IPERTENSIONE NEFROVASCOLARE 



Cenni di fisiopatologia
Cause di ipertensione nefrovascolare
Scintigrafia renale sequenziale con Test all'ACE-inibitore

Metodiche di esecuzione del Test
Interpretazione del quadro scintigrafico
Criteri clinici per selezionare i pazienti da sottoporre al Test


L'ipertensione è una malattia molto diffusa nel mondo occidentale (circa il 20% della popolazione) ed è una delle maggiori cause di morte. Nel 95% dei casi è essenziale, con eziologia indeterminabile, nel 5% dei casi è secondaria.

L'ipertensione nefrovascolare colpisce l'1-3% dei pazienti ipertesi; rappresenta, però, la forma più frequente di ipertensione secondaria potenzialmente curabile.

L'ipertensione nefrovascolare è generata dall'ipoperfusione renale e conseguente attivazione del sistema renina-angiotensina. La causa più frequente é una stenosi dell'arteria renale.

E' opportuno, però, ricordare che la stenosi di un'arteria renale non è, necessariamente, causa di ipertensione nefrovascolare; infatti, la stenosi di un'arteria renale è reperto comune anche in persone anziane non ipertese e viene riscontrata in molte persone ipertese, senza esserne la causa.



BACK Cenni di Fisiopatologia

  • In caso di riduzione della perfusione renale, esiste un meccanismo omeostatico teso a mantenere adeguata la filtrazione glomerulare:
    • Le cellule dell'apparato juxtaglomerulare, situato nella parete dell'arteriola afferente immediatamente prima del glomerulo, rispondono all'ipoperfusione con la produzione di renina, un enzima che catalizza la conversione dell'angiotensinogeno prodotto dal fegato in agiotensina I.
    • L'angiotensina I, a sua volta, viene convertita ad angiotensina II da parte dell'enzima di conversione dell'angiotensina (ACE) che si trova principalmente nei polmoni.
    • L'angiotensina II, che è il piu potente vasocostrittore conosciuto, provoca la costrizione dell'arteriola efferente con conseguente aumento della pressione di filtrazione glomerulare.
    • L'iperincrezione di renina provoca, però, anche un incremento dei valori pressori sistemici dovuto principalmente all'azione diretta dell'angiotensina II sui vasi e alla stimolazione che questa determina alla produzione di aldosterone e catecolamine.
  • Un farmaco ACE-inibitore è in grado di bloccare questo meccanismo compensatorio, impedendo la formazione dell'angiotensina II e provocando, di conseguenza, una contestuale, brusca riduzione della velocità di filtrazione glomerulare del rene affetto.

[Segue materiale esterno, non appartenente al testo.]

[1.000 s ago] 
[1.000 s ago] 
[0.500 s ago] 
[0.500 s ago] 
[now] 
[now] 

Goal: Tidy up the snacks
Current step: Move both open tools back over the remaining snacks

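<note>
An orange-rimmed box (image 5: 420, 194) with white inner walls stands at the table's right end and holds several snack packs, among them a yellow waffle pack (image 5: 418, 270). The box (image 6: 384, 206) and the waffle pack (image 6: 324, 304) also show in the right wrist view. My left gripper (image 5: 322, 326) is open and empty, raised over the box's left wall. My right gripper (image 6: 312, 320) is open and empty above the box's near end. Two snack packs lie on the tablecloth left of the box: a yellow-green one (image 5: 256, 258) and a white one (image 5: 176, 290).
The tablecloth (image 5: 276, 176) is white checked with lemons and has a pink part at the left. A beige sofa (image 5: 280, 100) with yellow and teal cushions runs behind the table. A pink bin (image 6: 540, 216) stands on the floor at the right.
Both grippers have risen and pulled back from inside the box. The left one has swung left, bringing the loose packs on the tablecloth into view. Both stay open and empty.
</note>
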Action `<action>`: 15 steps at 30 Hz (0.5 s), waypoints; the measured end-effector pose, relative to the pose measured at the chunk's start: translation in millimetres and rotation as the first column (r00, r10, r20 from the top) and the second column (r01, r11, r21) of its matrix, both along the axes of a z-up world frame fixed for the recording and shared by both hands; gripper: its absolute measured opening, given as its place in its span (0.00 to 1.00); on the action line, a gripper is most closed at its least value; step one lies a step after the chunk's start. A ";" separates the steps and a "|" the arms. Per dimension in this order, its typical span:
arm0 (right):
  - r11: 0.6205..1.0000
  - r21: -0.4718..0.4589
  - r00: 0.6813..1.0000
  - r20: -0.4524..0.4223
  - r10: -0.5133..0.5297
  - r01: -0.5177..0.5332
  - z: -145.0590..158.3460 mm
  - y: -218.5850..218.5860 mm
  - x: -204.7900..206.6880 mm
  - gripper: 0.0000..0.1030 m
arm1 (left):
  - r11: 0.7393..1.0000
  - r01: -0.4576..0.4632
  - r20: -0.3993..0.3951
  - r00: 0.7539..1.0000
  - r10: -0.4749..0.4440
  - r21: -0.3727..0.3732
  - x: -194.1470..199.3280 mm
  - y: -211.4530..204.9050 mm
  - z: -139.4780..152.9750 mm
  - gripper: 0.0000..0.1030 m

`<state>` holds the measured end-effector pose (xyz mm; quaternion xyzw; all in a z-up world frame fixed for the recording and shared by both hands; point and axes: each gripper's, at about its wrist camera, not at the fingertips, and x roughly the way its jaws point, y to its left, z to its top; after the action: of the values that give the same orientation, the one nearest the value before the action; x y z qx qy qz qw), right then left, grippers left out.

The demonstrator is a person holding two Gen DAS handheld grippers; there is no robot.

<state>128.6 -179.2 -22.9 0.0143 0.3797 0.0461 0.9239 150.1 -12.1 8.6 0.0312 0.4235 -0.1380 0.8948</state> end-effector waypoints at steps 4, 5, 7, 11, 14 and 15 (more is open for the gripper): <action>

    BACK Cause di ipertensione nefrovascolare

      - Stenosi arteria renale, causata da:

    • Placca ateromasica
      • la causa più comune; in genere è localizzata all'origine dell'arteria stessa;
      • colpisce specialmente maschi di età superiore ai 60 anni;
      • generalmente bilaterale;
      • la lesione consiste nella formazione di placche aterosclerotiche all'origine o lungo il decorso delle arterie renali.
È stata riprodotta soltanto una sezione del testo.